The standard will be developed with the following guidelines:

  1. To satisfy the Functional Requirements (N200) [4]. In the future, MPAI may decide to extend MPAI-CUI to support other Use Cases.
  2. To be suitable for implementation as AI Modules (AIM) conforming to the MPAI AI Framework (MPAI-AIF) standard which is being based on the responses to the Call for Technologies (N100) [1] satisfying the MPAI-AIF Functional Requirements (N74) [1].

Rather than follow the approach of defining end-to-end systems, MPAI has decided to base its application standards on the AIM and AIF notions. The AIF functional requirements have been identified in [1], while the AIM requirements are Use Case-specific. It has done so because:

  1. AIMs allow the reduction of a large problem to a set of smaller problems.
  2. AIMs can be independently developed and made available to an open competitive market.
  3. An implementor can build a sophisticated and complex system with potentially limited know­ledge of all the tech­nologies required by the system.
  4. MPAI systems are inherently explainable.
  5. MPAI systems allow for competitive comparisons of functionally equivalent AIMs.

Respondents should be aware that:

  1. The currently addressed MPAI-CUI Use Case and the AIM internals will be non-normative.
  2. The input and output interfaces of the AIMs, whose requirements have been derived to support the Use Case, will be normative.

Therefore, the scope of this Call for Technologies is restricted to technologies required to implement the input and output interfaces of the AIMs identified in N200 [4].

However, MPAI invites comments on any technology or architectural component identified in N200, specifically,

  1. Additions or removals of input/output data to the identified AIMs with justification of the changes and identification of data formats required by the new input/output signals.
  2. Possible alternative partitioning of the AIMs implementing the Use Case providing:
    1. Arguments in support of the proposed partitioning.
    2. Detailed specifications of the input and output data of the proposed new AIMs.
  3. New fully described Use Cases.

All parties who believe they have relevant technologies satisfying all or most of the requirements of the Use Case described in N200 are invited to submit proposals for consid­eration by MPAI. MPAI membership is not a prerequisite for responding to this CfT. However, proponents should be aware that, if their proposal or part thereof is accepted for inclusion in the MPAI-CUI standard, they shall immediately join MPAI, or their accepted technologies will be discarded.
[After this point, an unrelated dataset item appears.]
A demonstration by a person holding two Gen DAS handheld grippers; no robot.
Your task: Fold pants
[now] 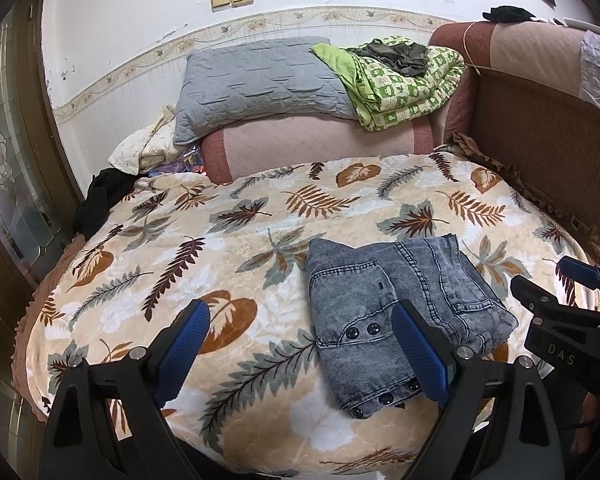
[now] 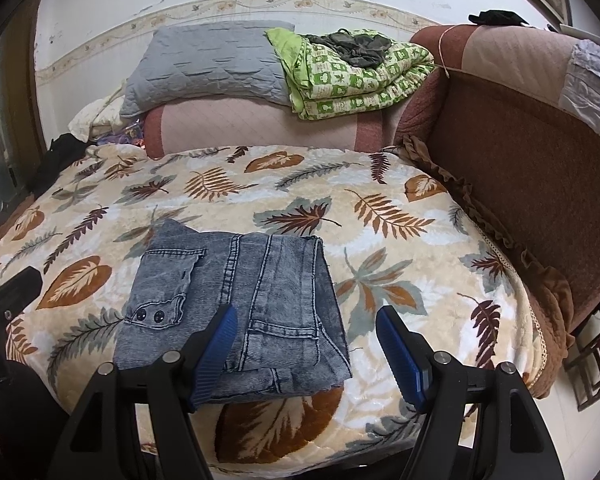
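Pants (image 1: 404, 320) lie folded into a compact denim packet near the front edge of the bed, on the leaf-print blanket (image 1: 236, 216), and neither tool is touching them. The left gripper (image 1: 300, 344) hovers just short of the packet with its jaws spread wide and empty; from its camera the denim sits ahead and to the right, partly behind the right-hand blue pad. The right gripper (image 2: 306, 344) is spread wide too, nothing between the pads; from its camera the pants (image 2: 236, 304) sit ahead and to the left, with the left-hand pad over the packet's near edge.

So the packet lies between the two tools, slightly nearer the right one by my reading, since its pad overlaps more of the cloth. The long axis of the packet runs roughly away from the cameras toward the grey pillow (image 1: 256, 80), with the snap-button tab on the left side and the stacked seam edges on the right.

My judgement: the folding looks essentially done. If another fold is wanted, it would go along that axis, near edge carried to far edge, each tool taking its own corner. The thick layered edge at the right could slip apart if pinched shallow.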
MPAI will select the most suitable technologies based on their technical merits for inclusion in MPAI-CUI. However, MPAI in not obligated, by virtue of this CfT, to select a particular tech­nology or to select any technology if those submitted are found inadequate.

Submissions are due on 2021/05/10T23:59 UTC and should be sent to the MPAI secretariat (secretariat@mpai.community). The secretariat will acknowledge receipt of the submissions via email. Submissions will be reviewed according to the schedule that the 8th MPAI General Assembly (MPAI-8) will define at its online meeting on 2021/05/12. Please contact the MPAI secretariat (secretariat@mpai.community),for details on how submitters who are not MPAI members can attend the said review.

2        How to submit a response

Those planning to respond to this Call for Technologies are:

  1. Advised that online events will be held on 2021/03/31 and 2021/04/07 to present the MPAI-CUI Call for Technologies and respond to questions. Logistic information on these events will be posted on the MPAI web site.
  2. Requested to communicate their intention to respond to this CfT with an initial version of the form of Annex A to the MPAI secretariat (secretariat@mpai.community) by 2021/04/13. A potential submitter making a communication using the said form is expected but not required to actually make a submission. A submission will be accepted even if the submitter did not communicate their intention to submit a response by the said date.
  3. Advised to visit regularly the MPAI web site where relevant information will be posted.

Responses to this MPAI-CUI CfT shall/may include the elements described in Table 1:

Table 1 – Mandatory and optional elements of a response

Item Status
Detailed documentation describing the proposed technologies mandatory
The final version of Annex A mandatory
The text of Annex B duly filled out with the table indicating which requirements identified in MPAI N200 [4] are satisfied. If all Functional Requirements are not satisfied, this should be explained. mandatory
Comments on the completeness and appropriateness of the Functional Requir­ements and any motivated suggestion to amend or extend them. optional
A preliminary demonstration, with a detailed document describing it. optional
Any other additional relevant information that may help evaluate the submission, such as additional use cases. optional
The text of Annex E. mandatory

Respondents are invited to take advantage of the check list of Annex C before submitting their response and filling out Annex A.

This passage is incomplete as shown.